Solve Problems, Don’t Search for Them:  So many technology applications seem to be solutions in search of a problem to solve. Yet the problems in the social sector are right in front of our faces: affordable housing, quality education, access to fresh food, living wage jobs, climate change, and mobility. If cities define their problems well and ask companies to bring their best solutions regardless of technology or analog function or preference, then we are likely to get better outcomes than asking for a specific technology to do X, Y, or Z. If we lead with problem-solving, then we will evolve to a city of meaning, purpose, and justice. If we lead with technology, then we are likely to end up with a dystopia.

Get the infrastructure right: Infrastructure, especially hard infrastructure that requires rights of way (roads, bridges, water/sewer, fixed rail) is extremely expensive and only gets built and rebuilt once every few generations. Decisions we make today will likely last upwards of a century. But some infrastructures, such as transportation and power are becoming more flexible and dynamic, less constrained. As cities face decisions today on critical infrastructure projects, they need to consider how needs will change over the next decades especially regarding technological and climate change influences. That means running scenarios for multiple futures and determining how any given investment will respond. It also means testing for resiliency and how infrastructure can withstand and adapt to changing climate and market conditions.

Rigorously measure outputs and assess externalities: As solutions are put in place, outputs should be measured in real time and routinely evaluated. These metrics need to be considered and structured for in advance. Assessments for externalities need to be conducted to ensure that unanticipated costs or problems are not being generated.
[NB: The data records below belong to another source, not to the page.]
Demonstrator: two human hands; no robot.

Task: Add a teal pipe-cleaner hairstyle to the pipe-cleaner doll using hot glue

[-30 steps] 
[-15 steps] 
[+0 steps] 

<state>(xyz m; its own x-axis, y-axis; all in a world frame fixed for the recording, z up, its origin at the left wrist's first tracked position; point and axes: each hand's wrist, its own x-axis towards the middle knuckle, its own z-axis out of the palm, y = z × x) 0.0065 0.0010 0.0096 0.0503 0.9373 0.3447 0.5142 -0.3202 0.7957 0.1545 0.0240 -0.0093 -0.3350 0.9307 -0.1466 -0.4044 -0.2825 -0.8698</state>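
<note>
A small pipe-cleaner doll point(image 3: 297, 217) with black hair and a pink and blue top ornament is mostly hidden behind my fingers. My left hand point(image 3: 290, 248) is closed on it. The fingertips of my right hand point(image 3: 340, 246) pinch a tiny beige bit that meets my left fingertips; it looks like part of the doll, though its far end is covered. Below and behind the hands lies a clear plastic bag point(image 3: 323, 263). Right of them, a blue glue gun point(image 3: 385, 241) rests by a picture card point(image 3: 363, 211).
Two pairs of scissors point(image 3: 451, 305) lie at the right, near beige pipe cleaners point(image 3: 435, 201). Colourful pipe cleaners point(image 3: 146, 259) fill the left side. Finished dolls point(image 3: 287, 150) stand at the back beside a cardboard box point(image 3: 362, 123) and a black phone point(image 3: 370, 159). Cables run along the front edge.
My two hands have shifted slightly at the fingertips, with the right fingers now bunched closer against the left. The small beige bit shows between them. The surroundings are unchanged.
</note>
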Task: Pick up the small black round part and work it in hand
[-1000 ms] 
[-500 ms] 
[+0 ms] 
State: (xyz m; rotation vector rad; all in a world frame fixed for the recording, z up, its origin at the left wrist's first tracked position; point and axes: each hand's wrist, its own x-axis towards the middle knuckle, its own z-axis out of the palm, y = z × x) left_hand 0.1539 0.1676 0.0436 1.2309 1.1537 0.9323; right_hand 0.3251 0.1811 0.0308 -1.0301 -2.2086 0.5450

Open the process to citizens: Governments should view citizens as their partners, not just customers. As Smart Cities evolve and produce immense volumes of data, those data sets should be made public in real-time so citizens can help identify problems and generate solution options. Imagine the creativity and brainpower that could be unlocked if people were invited to participate in making their communities as great as possible. Rather than viewing government as something to tolerate and where citizens are essentially passive consumers of government services, rules, and regulations, we could start to shift to a partnership model where citizens felt empowered to bring solutions as well as complaints.

Let’s collectively flag down that big self-driving bus barreling down on us and hop on board. It and the other emerging Smart City technologies can help redefine what is possible for a more equitable, prosperous, just, healthy and sustainable society. It may also help us solve the housing affordability challenge.